The rate of non-response of self-reported weight is rarely included in studies assessing the accuracy of self-reported weight [40, 41]. Such missing information and its associated factors can reveal important differences between subjects within a population. In our study, the differences between obtained and missing information on self-reported weight amongst various socioeconomic groups show that more than 50 % of people amongst lower education or income groups were not able to provide information on their weight status. This finding underlines the important challenges of collecting self-reported anthropometric data in low- and middle-income populations where obesity is a growing concern and where silhouette showcards can offer a cost-effective alternative to self-reported body size.

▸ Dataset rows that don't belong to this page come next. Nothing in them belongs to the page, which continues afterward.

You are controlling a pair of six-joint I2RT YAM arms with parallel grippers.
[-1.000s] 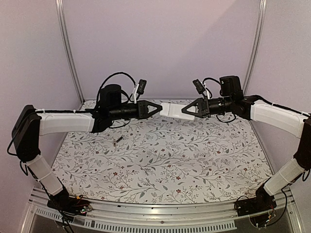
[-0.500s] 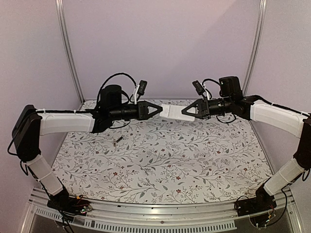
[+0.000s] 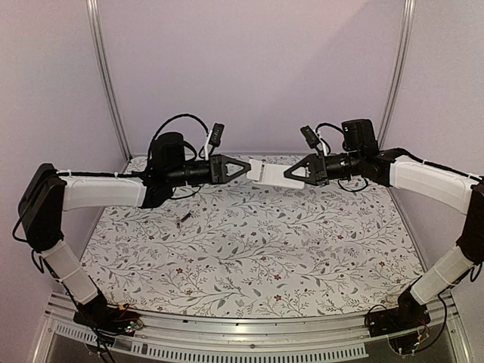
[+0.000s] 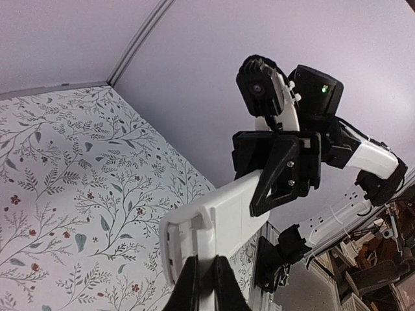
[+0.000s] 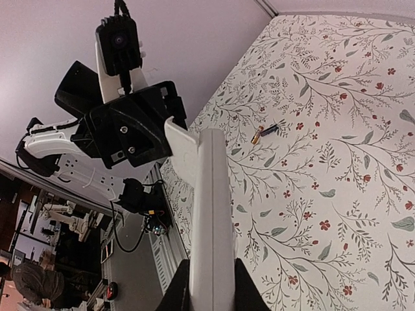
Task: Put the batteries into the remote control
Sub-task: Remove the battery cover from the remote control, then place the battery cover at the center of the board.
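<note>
The white remote control hangs in the air above the far side of the table, held between both arms. My right gripper is shut on its right end, and in the right wrist view the remote control runs edge-on out of the jaws. My left gripper is shut on the thin white battery cover, which stands partly slid off the open end of the remote control. One dark battery with a lighter tip lies on the cloth, and the right wrist view shows the same battery.
A floral cloth covers the table. Purple walls with metal corner posts close in the back and sides. An aluminium rail runs along the near edge between the arm bases.
My left gripper has drawn back slightly to the left, still shut on the cover. The right gripper and the remote have barely moved.
</note>
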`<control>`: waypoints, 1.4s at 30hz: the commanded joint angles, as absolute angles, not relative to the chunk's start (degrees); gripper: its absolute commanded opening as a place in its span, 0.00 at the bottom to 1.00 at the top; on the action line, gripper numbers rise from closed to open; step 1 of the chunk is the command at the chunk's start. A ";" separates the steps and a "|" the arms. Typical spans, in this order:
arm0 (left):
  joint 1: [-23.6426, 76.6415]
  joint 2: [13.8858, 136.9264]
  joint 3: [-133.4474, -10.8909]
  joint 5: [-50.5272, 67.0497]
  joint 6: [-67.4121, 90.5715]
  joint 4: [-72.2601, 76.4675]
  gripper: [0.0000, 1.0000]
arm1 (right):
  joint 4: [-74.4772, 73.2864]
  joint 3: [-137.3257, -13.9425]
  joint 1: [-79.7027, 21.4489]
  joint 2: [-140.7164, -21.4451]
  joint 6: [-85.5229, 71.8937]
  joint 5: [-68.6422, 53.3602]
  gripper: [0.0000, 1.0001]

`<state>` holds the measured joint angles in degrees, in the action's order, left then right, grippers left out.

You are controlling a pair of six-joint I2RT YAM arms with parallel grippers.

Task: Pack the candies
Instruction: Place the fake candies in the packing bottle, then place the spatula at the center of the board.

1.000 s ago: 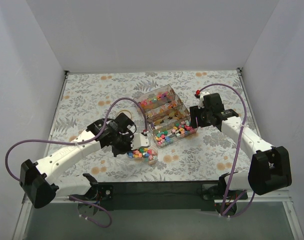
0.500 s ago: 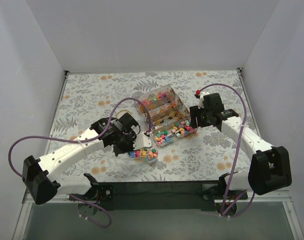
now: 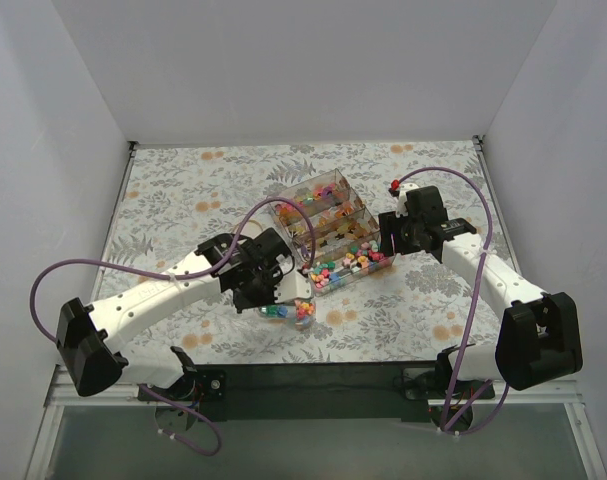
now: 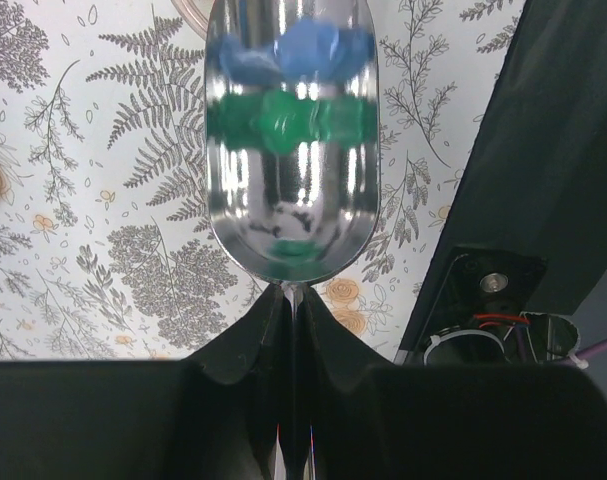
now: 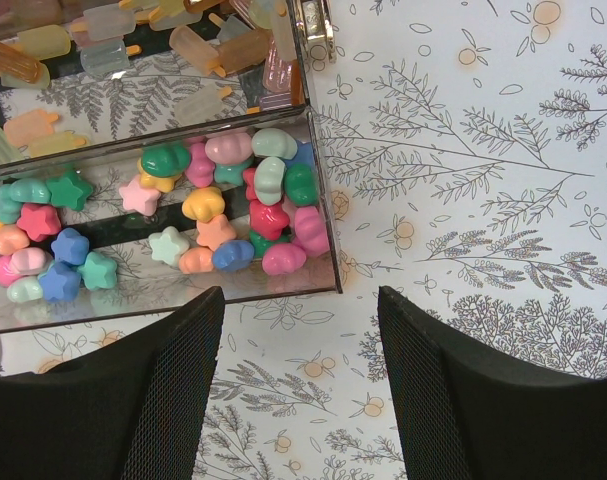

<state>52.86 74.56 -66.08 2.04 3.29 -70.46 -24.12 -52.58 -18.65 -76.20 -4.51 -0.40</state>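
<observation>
The candies (image 3: 348, 262) fill the front compartment of a clear tiered box (image 3: 328, 200) at mid table; more candies (image 3: 303, 310) lie in a small clear dish just in front of it. My left gripper (image 3: 268, 292) is shut on the handle of a metal spoon (image 4: 291, 200), which carries blue and green candies (image 4: 283, 115) above the tablecloth. My right gripper (image 3: 391, 243) is open and empty at the box's right end. In the right wrist view the front compartment's candies (image 5: 223, 205) lie just ahead of the gripper (image 5: 298, 305).
The box's rear compartments hold golden-brown and pastel wrapped sweets (image 5: 223, 45). A pale ring (image 3: 245, 225) lies on the fern-print cloth left of the box. A small red-topped object (image 3: 395, 185) stands behind the right gripper. The black base rail (image 3: 313, 375) runs along the near edge.
My left arm has moved to the right with the spoon, toward the box and over the small dish. The right arm has not moved.
</observation>
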 commanded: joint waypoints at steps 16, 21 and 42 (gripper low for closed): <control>56.25 75.76 -70.31 -4.83 5.89 -75.23 0.00 | -23.47 -51.86 -18.81 -75.06 -4.83 -1.32 0.69; 56.25 73.74 -70.49 -6.50 6.50 -75.23 0.00 | -23.38 -51.77 -18.81 -75.06 -4.83 -1.23 0.69; 39.40 57.55 -50.19 -17.21 19.05 -37.90 0.00 | -23.47 -52.12 -18.81 -72.86 -5.36 -1.05 0.69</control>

In our correlation analysis, we found self-reported silhouette rankings to be highly associated with other anthropometric measures of body size and adiposity such as BMI, waist circumference, waist to height ratio, and fat percent. Using Stunkard silhouettes, Bulik and colleagues [29] found similar Spearman correlations coefficients with BMI in Caucasians (0.73 for men and 0.81 for women) and Nagasaka and colleagues [27] also found correlations of 0.73 in men and 0.80 in women using a Japanese version of body shape silhouettes. The similarities of these different ethnically-specific silhouette showcards with measured BMI further suggest the relatively high degree of validity of showcards for measuring body size across different cultures and ethnicities.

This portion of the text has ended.